• **WHAT IS REQUIRED**:
Type out the entries again, matching each one exactly.

• **DATA**:
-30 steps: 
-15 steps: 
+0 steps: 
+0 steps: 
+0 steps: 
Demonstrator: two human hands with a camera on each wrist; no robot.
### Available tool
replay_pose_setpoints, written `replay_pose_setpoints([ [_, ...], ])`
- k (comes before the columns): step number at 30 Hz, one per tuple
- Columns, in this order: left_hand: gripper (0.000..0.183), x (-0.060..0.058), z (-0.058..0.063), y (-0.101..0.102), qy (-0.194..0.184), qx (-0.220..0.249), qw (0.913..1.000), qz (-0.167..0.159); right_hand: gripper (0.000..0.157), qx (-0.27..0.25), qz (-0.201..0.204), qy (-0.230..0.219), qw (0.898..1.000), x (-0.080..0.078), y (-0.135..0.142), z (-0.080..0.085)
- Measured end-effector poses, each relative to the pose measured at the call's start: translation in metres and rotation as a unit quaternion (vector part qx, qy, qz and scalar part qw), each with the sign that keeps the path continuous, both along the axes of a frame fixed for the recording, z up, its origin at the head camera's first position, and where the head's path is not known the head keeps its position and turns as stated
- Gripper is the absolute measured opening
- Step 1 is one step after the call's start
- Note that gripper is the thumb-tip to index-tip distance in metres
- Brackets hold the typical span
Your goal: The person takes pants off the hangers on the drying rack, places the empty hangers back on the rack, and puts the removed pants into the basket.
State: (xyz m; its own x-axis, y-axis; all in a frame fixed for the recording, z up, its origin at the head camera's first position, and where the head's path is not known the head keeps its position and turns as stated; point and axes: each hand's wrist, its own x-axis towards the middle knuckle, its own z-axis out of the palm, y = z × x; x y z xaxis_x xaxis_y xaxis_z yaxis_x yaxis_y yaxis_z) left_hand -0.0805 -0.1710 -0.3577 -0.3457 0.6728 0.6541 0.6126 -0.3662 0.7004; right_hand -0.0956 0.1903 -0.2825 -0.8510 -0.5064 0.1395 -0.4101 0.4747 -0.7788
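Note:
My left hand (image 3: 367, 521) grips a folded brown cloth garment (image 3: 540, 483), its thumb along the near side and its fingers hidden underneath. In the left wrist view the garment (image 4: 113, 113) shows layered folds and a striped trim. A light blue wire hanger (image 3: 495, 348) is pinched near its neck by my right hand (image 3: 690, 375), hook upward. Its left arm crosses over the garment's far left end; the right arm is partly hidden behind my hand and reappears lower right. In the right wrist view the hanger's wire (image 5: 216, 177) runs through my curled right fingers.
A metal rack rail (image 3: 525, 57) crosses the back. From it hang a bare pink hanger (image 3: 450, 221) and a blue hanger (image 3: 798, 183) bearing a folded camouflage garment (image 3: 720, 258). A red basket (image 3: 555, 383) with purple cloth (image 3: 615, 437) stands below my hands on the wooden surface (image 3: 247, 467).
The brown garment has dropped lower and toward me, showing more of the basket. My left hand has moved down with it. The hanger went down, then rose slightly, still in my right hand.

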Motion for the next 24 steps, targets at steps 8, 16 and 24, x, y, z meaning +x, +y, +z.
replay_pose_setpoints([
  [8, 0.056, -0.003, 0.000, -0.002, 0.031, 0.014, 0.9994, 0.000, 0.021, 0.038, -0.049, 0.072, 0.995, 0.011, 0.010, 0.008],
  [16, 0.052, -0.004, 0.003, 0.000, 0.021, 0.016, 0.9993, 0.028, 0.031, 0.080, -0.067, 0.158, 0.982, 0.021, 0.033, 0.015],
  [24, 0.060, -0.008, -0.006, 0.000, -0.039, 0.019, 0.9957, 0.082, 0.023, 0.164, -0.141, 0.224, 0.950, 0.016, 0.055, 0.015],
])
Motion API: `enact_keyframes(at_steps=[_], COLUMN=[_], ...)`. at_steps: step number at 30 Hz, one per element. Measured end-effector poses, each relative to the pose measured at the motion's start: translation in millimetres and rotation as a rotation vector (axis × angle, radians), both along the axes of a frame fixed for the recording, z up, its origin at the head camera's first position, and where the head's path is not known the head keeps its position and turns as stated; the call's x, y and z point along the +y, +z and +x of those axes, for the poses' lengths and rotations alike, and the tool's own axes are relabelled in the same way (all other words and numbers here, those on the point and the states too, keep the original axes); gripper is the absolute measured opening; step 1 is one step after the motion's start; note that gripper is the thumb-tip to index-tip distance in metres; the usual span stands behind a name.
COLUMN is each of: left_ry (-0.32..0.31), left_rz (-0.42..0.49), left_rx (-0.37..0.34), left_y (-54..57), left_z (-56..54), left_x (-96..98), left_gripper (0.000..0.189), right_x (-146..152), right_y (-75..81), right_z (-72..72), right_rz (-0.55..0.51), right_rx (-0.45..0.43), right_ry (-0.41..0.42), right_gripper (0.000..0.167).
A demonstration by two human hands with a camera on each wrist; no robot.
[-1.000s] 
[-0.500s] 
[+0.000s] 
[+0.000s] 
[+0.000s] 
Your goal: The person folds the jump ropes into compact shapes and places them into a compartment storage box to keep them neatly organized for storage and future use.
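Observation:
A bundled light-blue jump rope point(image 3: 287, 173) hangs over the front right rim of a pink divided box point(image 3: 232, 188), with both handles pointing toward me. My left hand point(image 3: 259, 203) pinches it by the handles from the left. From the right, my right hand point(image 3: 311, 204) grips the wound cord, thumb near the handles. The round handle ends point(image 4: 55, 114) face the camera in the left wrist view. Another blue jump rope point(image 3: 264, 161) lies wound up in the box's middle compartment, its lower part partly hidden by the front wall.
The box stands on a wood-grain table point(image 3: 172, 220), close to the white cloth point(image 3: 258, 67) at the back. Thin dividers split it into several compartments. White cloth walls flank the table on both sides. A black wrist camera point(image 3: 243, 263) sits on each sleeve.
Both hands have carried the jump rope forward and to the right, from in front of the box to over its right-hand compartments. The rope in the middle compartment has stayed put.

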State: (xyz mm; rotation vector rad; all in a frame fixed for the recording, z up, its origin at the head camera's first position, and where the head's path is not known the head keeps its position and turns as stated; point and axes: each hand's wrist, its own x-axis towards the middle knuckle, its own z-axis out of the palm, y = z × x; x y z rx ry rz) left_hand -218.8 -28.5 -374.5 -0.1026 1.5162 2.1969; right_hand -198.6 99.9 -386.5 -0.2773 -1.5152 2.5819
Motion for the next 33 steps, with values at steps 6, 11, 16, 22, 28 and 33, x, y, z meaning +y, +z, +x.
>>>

• **WRITTEN RESPONSE**:
-30 steps: 
-15 steps: 
+0 steps: 
+0 steps: 
+0 steps: 
Demonstrator: two human hands with a camera on each wrist; no robot.
### Available tool
replay_pose_setpoints, written `replay_pose_setpoints([ [_, ...], ])`
- k (comes before the columns): step number at 30 Hz, one per tuple
- Columns, in this order: left_hand: gripper (0.000..0.183), x (-0.060..0.058), z (-0.058..0.063), y (-0.101..0.102), qy (-0.194..0.184), qx (-0.220..0.249), qw (0.913..1.000), qz (-0.167..0.159); right_hand: gripper (0.000..0.157), qx (-0.27..0.25), qz (-0.201..0.204), qy (-0.230..0.219), qw (0.898..1.000), x (-0.080..0.078), y (-0.135..0.142), z (-0.080..0.085)
- Measured end-effector poses, each relative to the pose measured at the call's start: translation in metres and rotation as a unit quaternion (vector part qx, qy, qz and scalar part qw), each with the sign that keeps the path continuous, both along the axes of a frame fixed for the recording, z up, its origin at the head camera's first position, and where the head's path is not known the head keeps its position and turns as stated
- Gripper is the absolute measured opening
- Step 1 is one step after the call's start
- Note that gripper is the thumb-tip to index-tip distance in metres
- Brackets hold the typical span
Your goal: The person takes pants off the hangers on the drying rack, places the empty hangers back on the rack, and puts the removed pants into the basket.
State: (xyz m; its own x-axis, y-axis; all in a frame fixed for the recording, z up, its origin at the head camera's first position, and where the head's path is not known the head keeps its position and turns as stated; point and axes: each hand's wrist, its own x-axis towards the middle knuckle, its own z-axis out of the palm, y = z × x; x y z xaxis_x xaxis_y xaxis_z yaxis_x yaxis_y yaxis_z) left_hand -0.0805 -0.1710 -0.3577 -0.3457 0.6728 0.6541 0.6126 -0.3662 0.7004; right_hand -0.0956 0.1903 -0.2825 -0.8510 -0.5064 0.1395 -0.4101 0.4747 -0.7788
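Note:
My left hand (image 3: 367, 521) grips a folded brown cloth garment (image 3: 540, 483), its thumb along the near side and its fingers hidden underneath. In the left wrist view the garment (image 4: 113, 113) shows layered folds and a striped trim. A light blue wire hanger (image 3: 495, 348) is pinched near its neck by my right hand (image 3: 690, 375), hook upward. Its left arm crosses over the garment's far left end; the right arm is partly hidden behind my hand and reappears lower right. In the right wrist view the hanger's wire (image 5: 216, 177) runs through my curled right fingers.
A metal rack rail (image 3: 525, 57) crosses the back. From it hang a bare pink hanger (image 3: 450, 221) and a blue hanger (image 3: 798, 183) bearing a folded camouflage garment (image 3: 720, 258). A red basket (image 3: 555, 383) with purple cloth (image 3: 615, 437) stands below my hands on the wooden surface (image 3: 247, 467).
The brown garment has dropped lower and toward me, showing more of the basket. My left hand has moved down with it. The hanger went down, then rose slightly, still in my right hand.
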
Motion for the next 24 steps, targets at steps 8, 16 and 24, x, y, z meaning +x, +y, +z.
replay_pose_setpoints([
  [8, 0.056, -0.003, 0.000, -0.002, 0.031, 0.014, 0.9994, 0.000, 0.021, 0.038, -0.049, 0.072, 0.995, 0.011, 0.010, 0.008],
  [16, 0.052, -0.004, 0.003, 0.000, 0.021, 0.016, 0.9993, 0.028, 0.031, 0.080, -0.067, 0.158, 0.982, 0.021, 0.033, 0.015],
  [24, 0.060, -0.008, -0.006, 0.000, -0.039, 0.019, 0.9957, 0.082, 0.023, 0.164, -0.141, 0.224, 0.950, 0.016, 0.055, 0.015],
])
Motion API: `enact_keyframes(at_steps=[_], COLUMN=[_], ...)`. at_steps: step number at 30 Hz, one per element. Measured end-effector poses, each relative to the pose measured at the motion's start: translation in millimetres and rotation as a rotation vector (axis × angle, radians), both along the axes of a frame fixed for the recording, z up, its origin at the head camera's first position, and where the head's path is not known the head keeps its position and turns as stated; the call's x, y and z point along the +y, +z and +x of those axes, for the poses' lengths and rotations alike, and the tool's own axes are relabelled in the same way (all other words and numbers here, those on the point and the states too, keep the original axes); gripper is the absolute measured opening; step 1 is one step after the motion's start; note that gripper is the thumb-tip to index-tip distance in metres; the usual span stands behind a name.
COLUMN is each of: left_ry (-0.32..0.31), left_rz (-0.42..0.49), left_rx (-0.37..0.34), left_y (-54..57), left_z (-56..54), left_x (-96..98), left_gripper (0.000..0.189), right_x (-146..152), right_y (-75..81), right_z (-72..72), right_rz (-0.55..0.51), right_rx (-0.45..0.43), right_ry (-0.41..0.42), right_gripper (0.000..0.167).
A demonstration by two human hands with a camera on each wrist; no robot.
[-1.000s] 
[-0.500s] 
[+0.000s] 
[+0.000s] 
[+0.000s] 
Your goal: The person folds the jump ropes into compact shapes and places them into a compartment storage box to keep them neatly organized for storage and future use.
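Observation:
A bundled light-blue jump rope point(image 3: 287, 173) hangs over the front right rim of a pink divided box point(image 3: 232, 188), with both handles pointing toward me. My left hand point(image 3: 259, 203) pinches it by the handles from the left. From the right, my right hand point(image 3: 311, 204) grips the wound cord, thumb near the handles. The round handle ends point(image 4: 55, 114) face the camera in the left wrist view. Another blue jump rope point(image 3: 264, 161) lies wound up in the box's middle compartment, its lower part partly hidden by the front wall.
The box stands on a wood-grain table point(image 3: 172, 220), close to the white cloth point(image 3: 258, 67) at the back. Thin dividers split it into several compartments. White cloth walls flank the table on both sides. A black wrist camera point(image 3: 243, 263) sits on each sleeve.
Both hands have carried the jump rope forward and to the right, from in front of the box to over its right-hand compartments. The rope in the middle compartment has stayed put.
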
State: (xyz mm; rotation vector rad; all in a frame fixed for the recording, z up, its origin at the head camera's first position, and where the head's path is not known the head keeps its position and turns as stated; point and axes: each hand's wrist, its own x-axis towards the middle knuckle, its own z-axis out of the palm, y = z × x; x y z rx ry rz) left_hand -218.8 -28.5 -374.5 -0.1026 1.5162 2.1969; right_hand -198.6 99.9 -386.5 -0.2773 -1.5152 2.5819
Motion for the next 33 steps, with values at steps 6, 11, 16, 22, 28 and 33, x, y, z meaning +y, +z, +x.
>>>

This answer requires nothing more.